**Problem to work on:** Go through the entries below and copy each line containing the word "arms".

**The records:**
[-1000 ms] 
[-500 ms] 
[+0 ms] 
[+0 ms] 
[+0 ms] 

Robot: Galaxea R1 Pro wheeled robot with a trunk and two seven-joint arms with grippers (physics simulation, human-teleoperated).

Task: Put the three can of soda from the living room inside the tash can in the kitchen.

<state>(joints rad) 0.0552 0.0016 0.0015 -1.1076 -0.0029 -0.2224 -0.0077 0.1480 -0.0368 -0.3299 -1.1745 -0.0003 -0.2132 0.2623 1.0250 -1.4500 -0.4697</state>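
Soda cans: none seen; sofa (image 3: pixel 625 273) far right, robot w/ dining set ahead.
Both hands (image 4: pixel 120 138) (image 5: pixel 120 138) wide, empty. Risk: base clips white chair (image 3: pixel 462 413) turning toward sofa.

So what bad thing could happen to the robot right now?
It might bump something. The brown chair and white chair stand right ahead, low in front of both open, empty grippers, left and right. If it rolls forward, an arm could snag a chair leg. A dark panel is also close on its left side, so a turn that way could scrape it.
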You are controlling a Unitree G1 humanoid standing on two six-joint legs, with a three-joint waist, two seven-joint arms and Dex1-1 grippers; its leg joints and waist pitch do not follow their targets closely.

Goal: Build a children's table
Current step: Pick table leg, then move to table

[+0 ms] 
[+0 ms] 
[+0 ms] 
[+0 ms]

**Response:**
Robot: Galaxea R1 Pro wheeled robot with a trunk and two seven-joint arms with grippers (physics simulation, human-teleoperated).
You are controlling a Unitree G1 humanoid standing on two six-joint legs, with a three-joint waist, two seven-joint arms and Dex1-1 grippers; its leg joints and waist pitch do not follow their targets closely.

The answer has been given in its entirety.